There were also disease groups underrepresented in the studies. Most interestingly, our review did not identify any machine learning studies about rare skin diseases. This is surprising, as the diagnosis of skin conditions is often cited as one of the prime examples of successful machine learning applications in medicine [13, 27]. Developing machine learning applications for the diagnosis of rare skin conditions could therefore be a highly promising field of research. Similarly, rare inborn errors of metabolism and rare developmental defects during embryogenesis were also underrepresented in the studies and could possibly benefit from machine learning research – in particular because they constitute two of the most common groups of rare diseases.

Investigating typical algorithms, we identified ensemble methods, support vector machines and artificial neural networks as the algorithms most frequently used in the studies. Again, the choice of algorithms in the studies could be partly due to the data available to the algorithms. Images were identified as the most common type of input data, and the algorithms typically used in the studies (e.g., artificial neural networks) work well with this type of data. Moreover, image data (such as MRI, PET or CET) are acquired in large quantities in medical practice and can be processed in a relatively standardized way, thus providing a good data source for machine learning. The barrier of applying machine learning to other types of data, such as unstructured text data in medical records, is higher because these data are often not standardized and therefore more difficult to process. This highlights the importance of international health IT standards and medical terminologies that can improve interoperability and that can help to make medical data more accessible to machine learning [28]. In the context of rare diseases, standard vocabularies such as SNOMED CT [29], the Orphanet rare disease nomenclature [30] or the Human Phenotype Ontology (HPO) [31, 32] could particularly facilitate data interoperability.
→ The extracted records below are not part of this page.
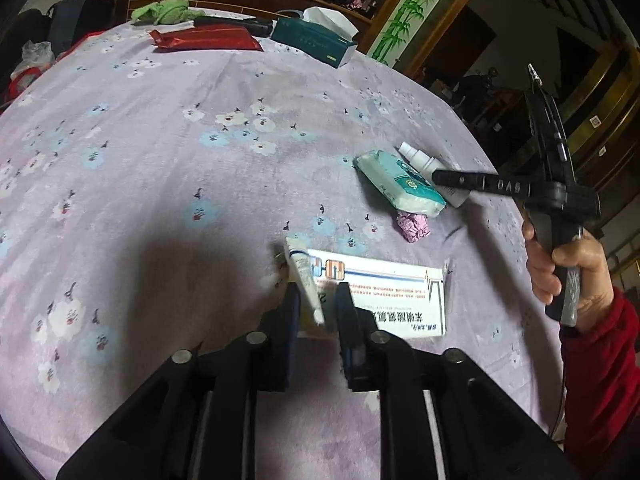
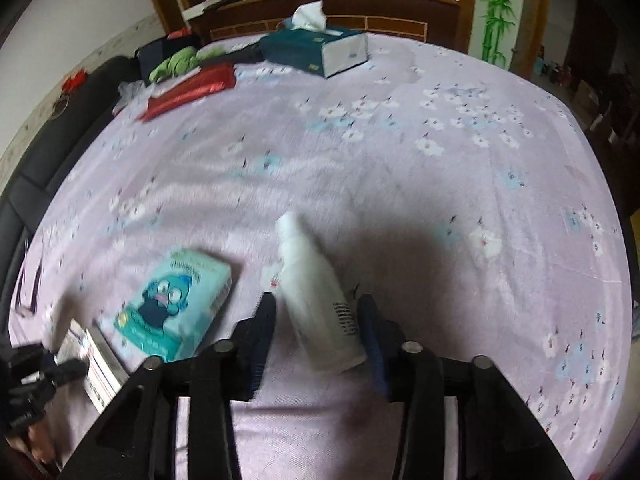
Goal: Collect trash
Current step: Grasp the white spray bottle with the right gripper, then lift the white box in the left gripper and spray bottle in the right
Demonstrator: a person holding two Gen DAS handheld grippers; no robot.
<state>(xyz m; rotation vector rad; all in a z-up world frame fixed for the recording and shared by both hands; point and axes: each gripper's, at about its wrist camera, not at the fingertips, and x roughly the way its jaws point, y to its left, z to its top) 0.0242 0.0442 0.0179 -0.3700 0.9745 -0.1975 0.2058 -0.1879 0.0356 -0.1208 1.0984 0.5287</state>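
Tablecloth [image 1: 168, 168], lilac with flowers, fills both views. At lower centre of the left view, the left gripper [image 1: 318, 300] straddles a small tube [image 1: 306, 280] lying on a printed box [image 1: 384, 292]; whether it grips, I cannot tell. The right gripper [image 2: 316, 312] stands apart around a white bottle [image 2: 316, 292] (lower centre), a tissue pack [image 2: 176, 304] beside it.

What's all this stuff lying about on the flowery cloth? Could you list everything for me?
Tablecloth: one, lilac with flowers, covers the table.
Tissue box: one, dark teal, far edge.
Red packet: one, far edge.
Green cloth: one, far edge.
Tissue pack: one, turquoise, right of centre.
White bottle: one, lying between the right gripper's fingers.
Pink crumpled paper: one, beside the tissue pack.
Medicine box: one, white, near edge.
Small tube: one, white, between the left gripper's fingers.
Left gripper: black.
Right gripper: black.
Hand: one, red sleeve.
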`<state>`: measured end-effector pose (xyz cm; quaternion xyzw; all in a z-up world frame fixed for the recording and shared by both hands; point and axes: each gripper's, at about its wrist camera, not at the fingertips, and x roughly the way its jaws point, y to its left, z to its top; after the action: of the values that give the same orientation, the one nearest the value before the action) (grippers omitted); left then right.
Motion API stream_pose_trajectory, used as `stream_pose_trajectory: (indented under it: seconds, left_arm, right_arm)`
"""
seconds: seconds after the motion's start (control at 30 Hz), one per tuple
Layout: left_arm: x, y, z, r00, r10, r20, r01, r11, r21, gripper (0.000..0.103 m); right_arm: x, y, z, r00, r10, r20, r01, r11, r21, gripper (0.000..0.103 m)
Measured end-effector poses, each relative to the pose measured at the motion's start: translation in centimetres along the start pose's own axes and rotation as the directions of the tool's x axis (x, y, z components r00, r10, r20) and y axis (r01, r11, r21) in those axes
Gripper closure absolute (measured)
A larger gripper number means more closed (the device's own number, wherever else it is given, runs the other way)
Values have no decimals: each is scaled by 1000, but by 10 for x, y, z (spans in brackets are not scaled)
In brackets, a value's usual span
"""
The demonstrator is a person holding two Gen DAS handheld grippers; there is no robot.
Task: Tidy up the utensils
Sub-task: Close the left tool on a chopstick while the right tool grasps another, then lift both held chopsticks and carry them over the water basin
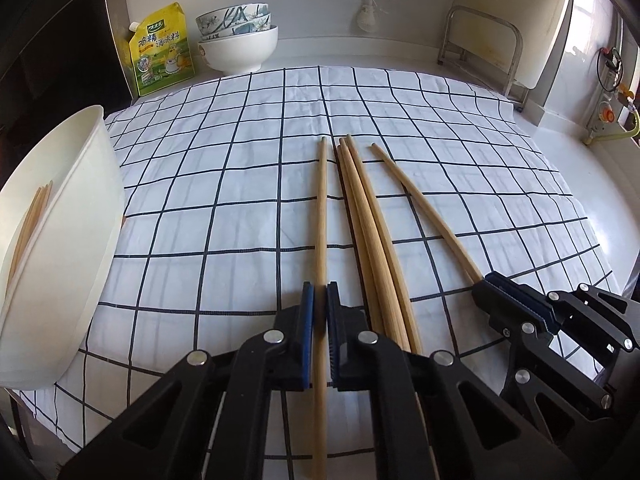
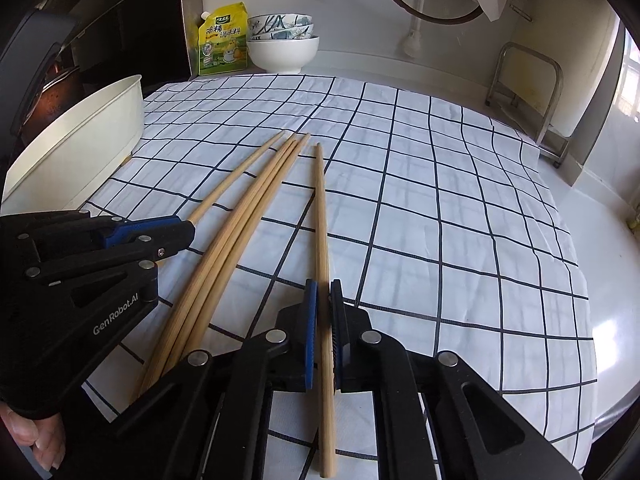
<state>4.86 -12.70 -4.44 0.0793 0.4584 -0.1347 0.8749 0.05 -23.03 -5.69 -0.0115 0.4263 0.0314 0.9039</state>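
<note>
Several wooden chopsticks lie on a checked cloth point(image 1: 200, 160), tips pointing away. My left gripper point(image 1: 320, 300) is shut on the leftmost chopstick point(image 1: 322, 208); the right wrist view shows this gripper point(image 2: 190, 226) from the side, clamped on that stick point(image 2: 236, 180). My right gripper point(image 2: 323, 292) is shut on the rightmost chopstick point(image 2: 320, 208), and appears in the left wrist view point(image 1: 482, 282) holding it point(image 1: 420, 200). Three loose chopsticks point(image 1: 368, 232) lie bunched between the two held ones. A white tub point(image 1: 80, 220) at the left holds more chopsticks point(image 1: 34, 212).
A yellow seasoning pouch point(image 1: 162, 50) and stacked bowls point(image 1: 238, 44) stand at the back against the wall. A metal rack point(image 1: 484, 44) sits at the back right. White counter borders the cloth on the right. A person's hand point(image 2: 36, 436) grips the left tool.
</note>
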Motion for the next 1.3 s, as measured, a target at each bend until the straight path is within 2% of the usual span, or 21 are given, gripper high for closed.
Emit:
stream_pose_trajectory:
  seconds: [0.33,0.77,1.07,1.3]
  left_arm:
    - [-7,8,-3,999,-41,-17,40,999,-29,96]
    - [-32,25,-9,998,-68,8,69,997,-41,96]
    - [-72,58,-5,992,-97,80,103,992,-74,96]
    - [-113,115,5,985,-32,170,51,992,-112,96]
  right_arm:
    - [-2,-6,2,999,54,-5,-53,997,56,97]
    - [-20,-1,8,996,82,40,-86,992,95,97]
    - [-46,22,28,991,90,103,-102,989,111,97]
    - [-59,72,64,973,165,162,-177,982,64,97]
Only a relatively small proportion of the studies in this review tested their algorithms on an external validation data set or validated performance against human experts. However, to facilitate translation of machine learning methods into clinical practice, appropriate validation is crucial. Machine learning studies should therefore aim to evaluate their performance on external data so that their potential for real-world application can be more easily assessed (of course, this applies to machine learning in general, not only in the context of rare diseases). Note that our review did not evaluate the performance of the machine learning algorithms, since the studies identified in this scoping review were too heterogeneous to perform meaningful comparisons across studies. To investigate algorithm performance, more specific systematic literature reviews and meta-analyses are needed (for example, focusing on specific diseases, input data or outcome variables).

Most studies identified in this review focused on diagnosis and prognosis of rare diseases. Considering that these are typical applications of machine learning (i.e., classification and prediction), this is not surprising. However, machine learning can also play an important role in improving the treatment of rare diseases, and future studies could focus more on this aspect, for example by using machine learning to accelerate drug development [33].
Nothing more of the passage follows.